- WORK REQUIRED
Look through the data below. Show each line where the string "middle" occurs.

(Extracted records)

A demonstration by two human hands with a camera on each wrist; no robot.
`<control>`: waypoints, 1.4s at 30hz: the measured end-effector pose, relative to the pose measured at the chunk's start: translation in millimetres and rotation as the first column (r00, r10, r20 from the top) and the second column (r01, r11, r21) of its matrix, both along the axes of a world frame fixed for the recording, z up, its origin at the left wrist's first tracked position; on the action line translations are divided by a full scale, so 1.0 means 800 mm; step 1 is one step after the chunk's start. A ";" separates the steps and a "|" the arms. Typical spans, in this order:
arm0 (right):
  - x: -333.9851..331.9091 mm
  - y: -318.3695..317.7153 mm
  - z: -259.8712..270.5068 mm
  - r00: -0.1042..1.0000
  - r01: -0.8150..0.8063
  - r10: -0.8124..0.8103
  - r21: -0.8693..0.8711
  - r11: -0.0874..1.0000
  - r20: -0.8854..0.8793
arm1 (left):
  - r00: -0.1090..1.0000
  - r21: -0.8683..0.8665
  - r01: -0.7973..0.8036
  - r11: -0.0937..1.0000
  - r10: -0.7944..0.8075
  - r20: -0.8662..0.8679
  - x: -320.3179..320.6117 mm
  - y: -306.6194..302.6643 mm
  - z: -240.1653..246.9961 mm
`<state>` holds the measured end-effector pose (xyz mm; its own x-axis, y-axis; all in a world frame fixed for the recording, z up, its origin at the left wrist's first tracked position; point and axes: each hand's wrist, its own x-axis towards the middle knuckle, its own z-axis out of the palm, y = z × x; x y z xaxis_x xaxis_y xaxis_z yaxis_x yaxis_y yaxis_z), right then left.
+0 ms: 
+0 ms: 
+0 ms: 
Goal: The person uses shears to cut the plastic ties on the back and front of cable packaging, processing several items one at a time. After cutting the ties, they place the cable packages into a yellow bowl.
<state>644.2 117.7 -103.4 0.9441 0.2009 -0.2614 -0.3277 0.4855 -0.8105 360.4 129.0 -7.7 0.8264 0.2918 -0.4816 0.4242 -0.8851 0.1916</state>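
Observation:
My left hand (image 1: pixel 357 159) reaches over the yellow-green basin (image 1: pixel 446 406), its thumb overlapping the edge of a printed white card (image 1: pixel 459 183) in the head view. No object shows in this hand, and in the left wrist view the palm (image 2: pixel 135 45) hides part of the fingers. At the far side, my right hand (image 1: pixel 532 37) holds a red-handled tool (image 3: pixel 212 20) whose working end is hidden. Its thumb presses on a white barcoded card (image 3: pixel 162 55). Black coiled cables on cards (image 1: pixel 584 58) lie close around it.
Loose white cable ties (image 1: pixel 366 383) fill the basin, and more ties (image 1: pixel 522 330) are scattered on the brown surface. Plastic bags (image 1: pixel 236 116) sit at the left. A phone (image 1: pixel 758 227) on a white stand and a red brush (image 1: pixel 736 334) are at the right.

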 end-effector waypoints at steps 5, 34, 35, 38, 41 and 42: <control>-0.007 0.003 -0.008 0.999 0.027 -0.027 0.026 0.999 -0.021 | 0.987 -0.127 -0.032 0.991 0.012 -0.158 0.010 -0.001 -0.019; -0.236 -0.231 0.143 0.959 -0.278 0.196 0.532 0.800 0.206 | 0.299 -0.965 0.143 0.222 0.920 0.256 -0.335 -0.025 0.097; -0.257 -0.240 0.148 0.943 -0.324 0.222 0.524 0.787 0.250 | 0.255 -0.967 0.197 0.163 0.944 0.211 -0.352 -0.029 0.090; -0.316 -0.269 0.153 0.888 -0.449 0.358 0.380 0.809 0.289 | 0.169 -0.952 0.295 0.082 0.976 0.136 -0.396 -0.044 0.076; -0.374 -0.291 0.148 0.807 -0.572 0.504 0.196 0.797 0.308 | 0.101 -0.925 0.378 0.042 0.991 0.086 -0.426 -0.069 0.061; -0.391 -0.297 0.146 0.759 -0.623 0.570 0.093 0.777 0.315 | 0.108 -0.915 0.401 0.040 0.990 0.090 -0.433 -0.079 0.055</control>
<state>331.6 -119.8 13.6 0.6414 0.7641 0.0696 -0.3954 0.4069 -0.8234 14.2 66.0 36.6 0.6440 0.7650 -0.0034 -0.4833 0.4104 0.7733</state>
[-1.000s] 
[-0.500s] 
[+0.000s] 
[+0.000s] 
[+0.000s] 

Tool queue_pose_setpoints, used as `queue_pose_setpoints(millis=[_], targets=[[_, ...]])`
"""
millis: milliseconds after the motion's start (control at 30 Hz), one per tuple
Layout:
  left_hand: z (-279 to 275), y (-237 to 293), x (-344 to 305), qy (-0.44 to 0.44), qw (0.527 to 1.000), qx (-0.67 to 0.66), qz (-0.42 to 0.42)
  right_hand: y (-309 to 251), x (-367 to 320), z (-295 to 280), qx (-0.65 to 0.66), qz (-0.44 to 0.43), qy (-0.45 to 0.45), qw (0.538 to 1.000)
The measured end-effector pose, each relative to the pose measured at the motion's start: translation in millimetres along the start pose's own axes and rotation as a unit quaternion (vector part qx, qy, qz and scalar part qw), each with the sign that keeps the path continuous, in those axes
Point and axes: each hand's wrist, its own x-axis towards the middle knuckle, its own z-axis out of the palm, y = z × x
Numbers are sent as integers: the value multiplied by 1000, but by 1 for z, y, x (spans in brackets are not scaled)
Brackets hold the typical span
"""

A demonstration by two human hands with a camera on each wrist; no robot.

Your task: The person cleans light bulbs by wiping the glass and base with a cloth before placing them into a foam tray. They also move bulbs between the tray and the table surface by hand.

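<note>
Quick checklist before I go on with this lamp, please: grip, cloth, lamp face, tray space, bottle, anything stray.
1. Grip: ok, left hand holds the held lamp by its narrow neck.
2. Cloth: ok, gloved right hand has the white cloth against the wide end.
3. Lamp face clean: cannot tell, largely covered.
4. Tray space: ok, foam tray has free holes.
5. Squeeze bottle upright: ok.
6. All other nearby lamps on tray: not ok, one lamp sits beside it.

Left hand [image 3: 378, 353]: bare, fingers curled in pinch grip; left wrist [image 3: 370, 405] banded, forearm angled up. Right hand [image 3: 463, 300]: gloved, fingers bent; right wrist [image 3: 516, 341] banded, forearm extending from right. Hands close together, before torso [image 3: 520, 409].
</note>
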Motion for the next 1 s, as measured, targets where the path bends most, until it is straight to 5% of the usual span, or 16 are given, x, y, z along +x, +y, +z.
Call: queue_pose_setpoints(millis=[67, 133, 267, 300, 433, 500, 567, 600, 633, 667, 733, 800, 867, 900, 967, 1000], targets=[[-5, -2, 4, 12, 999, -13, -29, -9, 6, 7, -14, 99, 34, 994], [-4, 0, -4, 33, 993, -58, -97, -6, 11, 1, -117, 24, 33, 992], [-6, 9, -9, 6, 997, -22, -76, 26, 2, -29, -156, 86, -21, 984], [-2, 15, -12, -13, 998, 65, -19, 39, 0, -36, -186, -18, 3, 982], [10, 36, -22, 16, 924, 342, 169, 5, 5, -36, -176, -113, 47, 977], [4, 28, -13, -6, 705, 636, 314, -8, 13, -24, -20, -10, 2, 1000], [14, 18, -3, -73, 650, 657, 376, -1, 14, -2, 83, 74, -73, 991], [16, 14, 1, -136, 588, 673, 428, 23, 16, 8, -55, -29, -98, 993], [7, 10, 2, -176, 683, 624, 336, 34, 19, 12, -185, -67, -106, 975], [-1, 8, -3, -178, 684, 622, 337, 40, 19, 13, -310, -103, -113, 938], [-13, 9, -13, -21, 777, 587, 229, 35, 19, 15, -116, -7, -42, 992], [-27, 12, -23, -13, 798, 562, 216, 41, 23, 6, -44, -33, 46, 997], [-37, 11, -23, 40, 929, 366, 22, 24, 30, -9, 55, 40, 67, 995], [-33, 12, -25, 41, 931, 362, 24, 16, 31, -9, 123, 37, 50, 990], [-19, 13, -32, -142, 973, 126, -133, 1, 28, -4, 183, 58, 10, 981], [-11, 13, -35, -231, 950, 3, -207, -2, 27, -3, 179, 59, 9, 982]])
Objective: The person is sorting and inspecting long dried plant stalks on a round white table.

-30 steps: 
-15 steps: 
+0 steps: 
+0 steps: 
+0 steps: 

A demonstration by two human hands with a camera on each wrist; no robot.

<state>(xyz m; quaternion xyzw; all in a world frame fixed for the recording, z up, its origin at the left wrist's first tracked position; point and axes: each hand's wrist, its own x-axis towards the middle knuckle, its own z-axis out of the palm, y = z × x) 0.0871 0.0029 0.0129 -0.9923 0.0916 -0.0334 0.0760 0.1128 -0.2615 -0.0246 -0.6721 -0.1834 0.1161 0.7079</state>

- RESULT BELOW
`<state>` holds the measured end-effector pose (xyz mm; its own x-axis, y-axis; all in a world frame fixed for the recording, z up, its origin at the left wrist's first tracked position; point and axes: each hand's wrist, its own x-axis towards the middle knuckle, its own z-axis out of the palm, y = z × x; x y z xaxis_x xaxis_y xaxis_z yaxis_x yaxis_y yaxis_z), right then left.
Point and axes: each hand's wrist, its own x-axis towards the middle knuckle, its own z-axis out of the palm, y = z × x
<state>(xyz m; quaternion xyzw; all in a world frame fixed for the recording, z up, its origin at the left wrist's first tracked position; point and axes: each hand's wrist, its own x-axis towards the middle knuckle, its own z-axis out of the palm, y = z × x) 0.0871 0.0029 0.0129 -0.9923 0.0916 -0.0334 0.0760 0.1128 -0.2615 -0.0246 -0.6721 -0.1834 0.1161 0.7079</state>

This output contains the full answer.